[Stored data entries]
**********
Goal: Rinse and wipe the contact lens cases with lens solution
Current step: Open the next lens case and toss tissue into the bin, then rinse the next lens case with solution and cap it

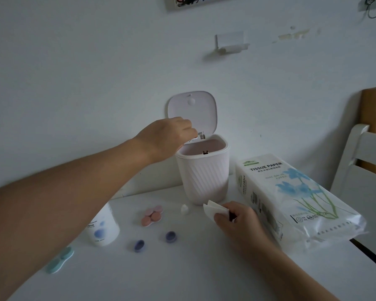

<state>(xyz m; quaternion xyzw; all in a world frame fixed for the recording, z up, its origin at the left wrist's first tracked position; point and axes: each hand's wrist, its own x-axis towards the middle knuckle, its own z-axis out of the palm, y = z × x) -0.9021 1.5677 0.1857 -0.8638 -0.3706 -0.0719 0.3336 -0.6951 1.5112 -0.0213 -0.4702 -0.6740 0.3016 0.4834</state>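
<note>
Left hand [172,135] pinches a small clear item, identity unclear, over the open pale-pink ribbed plastic bin [202,170]; right hand [234,220] grips folded white tissue [214,208]; likely emptying rinse; next, wipe; pink lens cases [152,216], purple caps [170,236] on white worktop [182,268].

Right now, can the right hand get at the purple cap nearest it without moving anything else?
Probably yes. The right hand sits just right of the purple cap with bare table between them, but it is already holding a tissue.
</note>
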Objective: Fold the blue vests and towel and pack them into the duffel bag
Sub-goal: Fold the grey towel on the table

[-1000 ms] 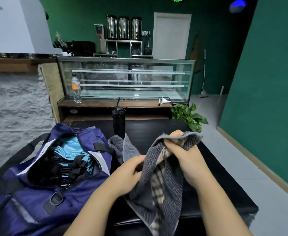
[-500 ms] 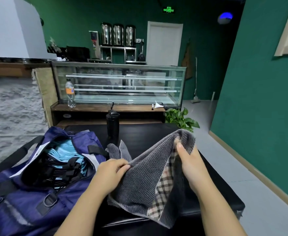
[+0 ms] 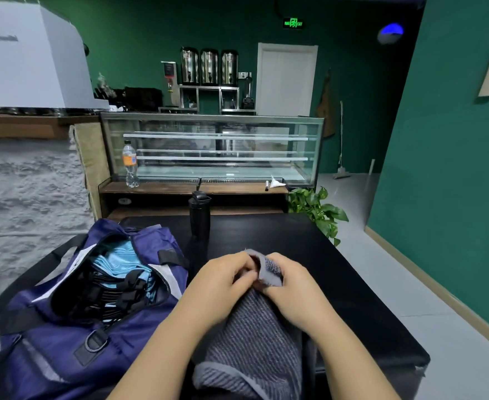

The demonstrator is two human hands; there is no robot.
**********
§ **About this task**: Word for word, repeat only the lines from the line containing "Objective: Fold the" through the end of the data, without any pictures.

§ **Output for this task**:
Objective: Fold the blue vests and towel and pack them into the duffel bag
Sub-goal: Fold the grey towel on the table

[-1000 ms] 
[-500 ms] 
[+0 ms] 

The demonstrator is two human hands; there is no robot.

This exercise is now done.